Key Term: Random Walk with Drift
A random walk process with a nonzero intercept $b_0$ , so the expected change each period is $b_0$ . The series trends upward or downward on average but remains nonstationary.

In both cases (with or without drift), $b_1 = 1$ implies a unit root, and the variance of $x_t$ grows with $t$ . Least squares regression on such series in levels can be misleading unless we transform the data or exploit cointegration.

Key Term: Spurious Regression
Incorrect statistical inference where regression of two unrelated nonstationary time series indicates a significant relationship—high $R^2$ and t‑statistics—even though the variables are unrelated in economic terms.
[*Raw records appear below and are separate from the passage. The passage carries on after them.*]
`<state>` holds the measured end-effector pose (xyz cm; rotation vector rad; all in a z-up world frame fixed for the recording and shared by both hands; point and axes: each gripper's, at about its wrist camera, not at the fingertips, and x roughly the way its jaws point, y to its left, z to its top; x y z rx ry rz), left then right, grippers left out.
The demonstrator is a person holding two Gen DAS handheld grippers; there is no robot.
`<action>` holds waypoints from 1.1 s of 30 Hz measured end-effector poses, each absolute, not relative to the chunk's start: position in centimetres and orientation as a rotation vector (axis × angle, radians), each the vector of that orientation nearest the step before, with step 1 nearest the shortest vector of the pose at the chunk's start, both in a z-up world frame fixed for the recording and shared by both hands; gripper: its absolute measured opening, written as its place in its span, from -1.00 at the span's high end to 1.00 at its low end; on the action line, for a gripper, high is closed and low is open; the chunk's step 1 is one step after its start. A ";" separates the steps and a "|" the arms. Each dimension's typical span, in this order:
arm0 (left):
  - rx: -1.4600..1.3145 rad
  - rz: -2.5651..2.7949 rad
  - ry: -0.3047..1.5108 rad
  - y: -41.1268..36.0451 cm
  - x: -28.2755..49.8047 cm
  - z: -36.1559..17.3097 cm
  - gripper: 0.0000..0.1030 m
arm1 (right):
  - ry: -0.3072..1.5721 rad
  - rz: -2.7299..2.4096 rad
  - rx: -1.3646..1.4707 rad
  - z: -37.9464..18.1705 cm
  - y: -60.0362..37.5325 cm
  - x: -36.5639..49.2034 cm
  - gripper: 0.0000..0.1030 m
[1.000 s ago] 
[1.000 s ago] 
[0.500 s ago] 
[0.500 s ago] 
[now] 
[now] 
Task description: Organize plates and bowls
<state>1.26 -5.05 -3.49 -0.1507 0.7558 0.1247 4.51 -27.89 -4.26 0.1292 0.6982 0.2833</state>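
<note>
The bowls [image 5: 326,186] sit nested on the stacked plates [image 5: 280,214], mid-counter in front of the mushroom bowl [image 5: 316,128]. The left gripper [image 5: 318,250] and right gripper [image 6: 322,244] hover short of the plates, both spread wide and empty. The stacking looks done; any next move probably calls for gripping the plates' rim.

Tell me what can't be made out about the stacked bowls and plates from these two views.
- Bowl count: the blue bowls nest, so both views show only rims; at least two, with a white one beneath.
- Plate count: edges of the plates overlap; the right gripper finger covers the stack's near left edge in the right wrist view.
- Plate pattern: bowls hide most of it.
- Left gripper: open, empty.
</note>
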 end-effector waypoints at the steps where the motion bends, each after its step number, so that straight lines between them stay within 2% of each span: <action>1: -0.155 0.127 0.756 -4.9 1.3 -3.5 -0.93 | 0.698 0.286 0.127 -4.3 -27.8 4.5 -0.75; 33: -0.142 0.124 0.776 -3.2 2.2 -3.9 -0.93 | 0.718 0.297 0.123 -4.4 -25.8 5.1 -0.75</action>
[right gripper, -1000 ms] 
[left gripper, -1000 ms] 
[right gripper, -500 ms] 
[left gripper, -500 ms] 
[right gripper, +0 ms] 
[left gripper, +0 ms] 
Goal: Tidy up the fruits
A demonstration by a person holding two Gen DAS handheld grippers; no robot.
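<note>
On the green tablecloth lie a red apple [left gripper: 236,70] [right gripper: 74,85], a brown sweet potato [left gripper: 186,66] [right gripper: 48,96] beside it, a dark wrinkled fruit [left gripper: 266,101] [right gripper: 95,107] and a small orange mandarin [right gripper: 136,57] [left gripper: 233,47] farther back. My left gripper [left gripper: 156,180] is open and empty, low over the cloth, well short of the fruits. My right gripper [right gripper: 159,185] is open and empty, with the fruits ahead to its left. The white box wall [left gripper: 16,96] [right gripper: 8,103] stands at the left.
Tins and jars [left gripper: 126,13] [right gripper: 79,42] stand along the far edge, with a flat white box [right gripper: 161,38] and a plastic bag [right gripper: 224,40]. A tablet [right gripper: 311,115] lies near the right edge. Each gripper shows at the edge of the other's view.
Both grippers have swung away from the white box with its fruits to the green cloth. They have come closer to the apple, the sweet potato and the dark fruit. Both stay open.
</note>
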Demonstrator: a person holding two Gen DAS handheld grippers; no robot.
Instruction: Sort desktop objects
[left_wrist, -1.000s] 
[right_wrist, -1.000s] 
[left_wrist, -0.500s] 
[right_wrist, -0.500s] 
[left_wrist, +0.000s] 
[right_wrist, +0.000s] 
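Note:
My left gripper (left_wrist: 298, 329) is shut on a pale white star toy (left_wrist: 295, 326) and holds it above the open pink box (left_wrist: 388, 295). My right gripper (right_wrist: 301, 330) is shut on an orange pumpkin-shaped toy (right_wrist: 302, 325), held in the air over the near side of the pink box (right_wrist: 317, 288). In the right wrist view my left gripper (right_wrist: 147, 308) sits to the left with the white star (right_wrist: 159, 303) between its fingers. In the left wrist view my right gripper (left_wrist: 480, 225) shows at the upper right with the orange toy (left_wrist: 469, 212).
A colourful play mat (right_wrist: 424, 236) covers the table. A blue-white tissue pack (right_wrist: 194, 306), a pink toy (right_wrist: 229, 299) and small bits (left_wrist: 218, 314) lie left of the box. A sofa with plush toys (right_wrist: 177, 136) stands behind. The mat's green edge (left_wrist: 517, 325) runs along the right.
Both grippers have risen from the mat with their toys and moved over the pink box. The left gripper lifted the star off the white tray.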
This arises because both series trend or wander over time.

Why Stationarity Matters

A covariance stationary process has a stable mean and variance, so its statistical properties do not change over time. Most estimation techniques—including hypothesis tests—implicitly assume stationarity. If that assumption is violated:

Estimated coefficients may appear statistically significant when the variables are not truly related.
Standard errors and test statistics follow different distributions than assumed.
Forecasts may be systematically biased or unstable.

When a time series has a unit root, its statistical properties change over time, resulting in spurious relationships and unreliable regression results. For example, regressing the level of a stock index on the level of an unrelated macro variable (both following random walks) can yield a high $R^2$ even though there is no economic link.

From an exam standpoint, whenever you see trending or random-walk-like series in levels, you should immediately think about unit-root testing and the risk of spurious regression.

Recognizing and Testing for Unit Roots

Consider the AR(1) model:

x_t = b_0 + b_1 x_{t-1} + \varepsilon_t

If $\lvert b_1 \rvert < 1$ , the process is stationary and mean-reverting.
If $b_1 = 1$ , the process is a random walk with a unit root.
If $b_1$ is close to 1, the series is highly persistent, and unit-root behavior is plausible.

In practice, we do not know $b_1$ , so we estimate it and test for a unit root.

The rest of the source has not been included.